I’m still uncertain if only catching confusables in the output/normalized form is sufficient but it greatly simplifies the problem. All you need is a mapping from normalized characters to scripts (to determine if a label is single-script), additional disallowed single characters (which are just extra IDNA rules), and a small list of 2-4 length character sequences (~400) that are also disallowed anywhere in the output label.
Here is an ornate example I found where you have confusability on the input (that isn’t covered by UTS-39 because it’s an emoji+text situation) but clearly different on the output (using proposed normalization, without additional logic.)
Text-styled regional indicators potentially render as small-cap ASCII:
// default emoji-styled
1F1FA 1F1F8 = "🇺🇸" => "🇺🇸" // 2x regional (valid flag sequence)

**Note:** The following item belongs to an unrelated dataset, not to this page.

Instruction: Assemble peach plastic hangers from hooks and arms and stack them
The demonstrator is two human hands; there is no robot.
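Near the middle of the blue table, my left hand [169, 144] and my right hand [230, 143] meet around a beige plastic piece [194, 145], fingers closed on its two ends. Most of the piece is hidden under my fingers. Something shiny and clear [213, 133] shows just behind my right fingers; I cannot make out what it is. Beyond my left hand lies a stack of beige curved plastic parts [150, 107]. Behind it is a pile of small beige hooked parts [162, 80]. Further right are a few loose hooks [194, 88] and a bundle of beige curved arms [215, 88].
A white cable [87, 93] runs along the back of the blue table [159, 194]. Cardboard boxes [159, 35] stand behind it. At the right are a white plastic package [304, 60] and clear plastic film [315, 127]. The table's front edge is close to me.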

1F1FA 1F1F9 = "🇺🇹" // 2x regional (invalid flag sequence)
// explicit emoji styling
1F1FA FE0F 1F1F8 FE0F = "🇺🇸" // same
// explicit text styling
1F1FA FE0E 1F1F8 FE0E = "🇺︎🇸︎" // small-caps ASCII (no flag)
// confusing example
62 1F1F4 FE0E 1F1F8 FE0E 73 = "b🇴︎🇸︎s" vs "boss" // before normalization
= "b🇴🇸s" // after normalization (FE0E is dropped)